Fig 1 Strategie pour étudier et optimiser la fermentation cellulosique. Cultures des sources de biomasse différentes sont évalués pour A la croissance et consommation de biomasse, B les produits de fermentation, C adhérence cellulaire au substat cellulosique, et D la quantification des proteines par la spectrométrie des masses. E Les résultats sont integré pour identifier les maniéres d'optimiser le milieu et les souches pour la conversion de biomasse. L'image est de Tolonen et al, 2010.
Nous avons récemment établi des méthodes pour manipuler l'expression des gènes chez C. phytofermentans. Plus particulièrement, nous utilisons E. coli pour le transfert conjugal d'un plasmide qui contient un intron de groupe II (Fig 2A) qui peut être modifié pour s'insérer de manière ciblée n'importe où dans le génome (Fig 2B). Dans une première étude, nous avons inactivé le gène cphy3367 qui code pour une hydrolase qui est fortement exprimé lors de l'utilisation de la cellulose (Tolonen et al, 2009). La souche mutante obtenue (AT02-1) pousse comme la souche sauvage sur un certain nombre des sources de carbone, mais elle a complètement perdu la capacité de dégrader la cellulose (Fig 2C). Bien que C. phytofermentans exprime des nombreuses enzymes cellulolytiques en présence de cellulose, une seule enzyme apparaît donc essentielle pour ce processus. Cette découverte était le sujet d'un commentaire récent (Wilson, 2009). Actuellement, nous utilisons les résultats de notre étude protéomique pour identifier d'autres candidats à étudier par cette approche génétique. De plus, pour identifier d'autres mutations inattendues qui affecteraient la fermentation de biomasse, nous développons des méthodes d'analyses à haut débit pour cribler des banques de mutants par transposition.

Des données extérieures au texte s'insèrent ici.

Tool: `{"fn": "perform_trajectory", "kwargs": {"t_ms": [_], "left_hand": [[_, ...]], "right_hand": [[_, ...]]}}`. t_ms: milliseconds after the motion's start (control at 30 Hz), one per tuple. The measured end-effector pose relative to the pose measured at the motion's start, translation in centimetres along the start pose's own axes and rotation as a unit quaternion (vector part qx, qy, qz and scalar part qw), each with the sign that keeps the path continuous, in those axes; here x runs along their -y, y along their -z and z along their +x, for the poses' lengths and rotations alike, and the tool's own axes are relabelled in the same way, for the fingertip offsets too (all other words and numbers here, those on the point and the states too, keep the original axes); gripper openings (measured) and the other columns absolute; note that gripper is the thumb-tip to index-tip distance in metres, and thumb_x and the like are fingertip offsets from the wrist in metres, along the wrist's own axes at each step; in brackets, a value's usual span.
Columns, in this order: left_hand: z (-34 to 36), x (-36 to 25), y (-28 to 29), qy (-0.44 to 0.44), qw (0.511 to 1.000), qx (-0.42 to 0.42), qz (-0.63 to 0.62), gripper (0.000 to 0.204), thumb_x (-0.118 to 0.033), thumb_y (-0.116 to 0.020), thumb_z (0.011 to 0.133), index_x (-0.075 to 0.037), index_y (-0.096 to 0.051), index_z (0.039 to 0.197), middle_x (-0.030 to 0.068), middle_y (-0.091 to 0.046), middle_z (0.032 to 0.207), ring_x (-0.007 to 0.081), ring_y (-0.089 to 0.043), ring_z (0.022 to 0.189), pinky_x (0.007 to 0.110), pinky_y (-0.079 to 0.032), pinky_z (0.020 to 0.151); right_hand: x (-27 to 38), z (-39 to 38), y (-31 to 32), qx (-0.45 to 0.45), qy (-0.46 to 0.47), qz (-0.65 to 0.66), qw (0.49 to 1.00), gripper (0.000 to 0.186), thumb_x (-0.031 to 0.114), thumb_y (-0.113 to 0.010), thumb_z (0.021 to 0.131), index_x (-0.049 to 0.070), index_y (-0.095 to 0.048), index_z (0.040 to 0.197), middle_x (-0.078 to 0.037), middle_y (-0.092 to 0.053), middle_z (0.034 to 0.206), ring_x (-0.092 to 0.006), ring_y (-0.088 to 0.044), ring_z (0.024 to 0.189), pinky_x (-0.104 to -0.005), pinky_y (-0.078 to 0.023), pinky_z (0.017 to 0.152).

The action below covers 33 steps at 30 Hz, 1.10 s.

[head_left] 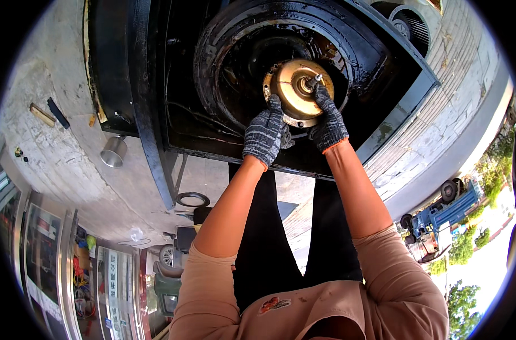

Fig 2 A Plasmide pour l'inactivation des gènes chez C. phytofermentans avec un intron de groupe II. B L'intron peut être adapté pour s'insérer de manière ciblée n'importe où dans le génome avec un PCR de deux étapes. C L'inactivation du gène cphy3367 dans la souche AT02-1 élimine la capacité de dégrader la cellulose. Les images sont de Tolonen et al, 2009.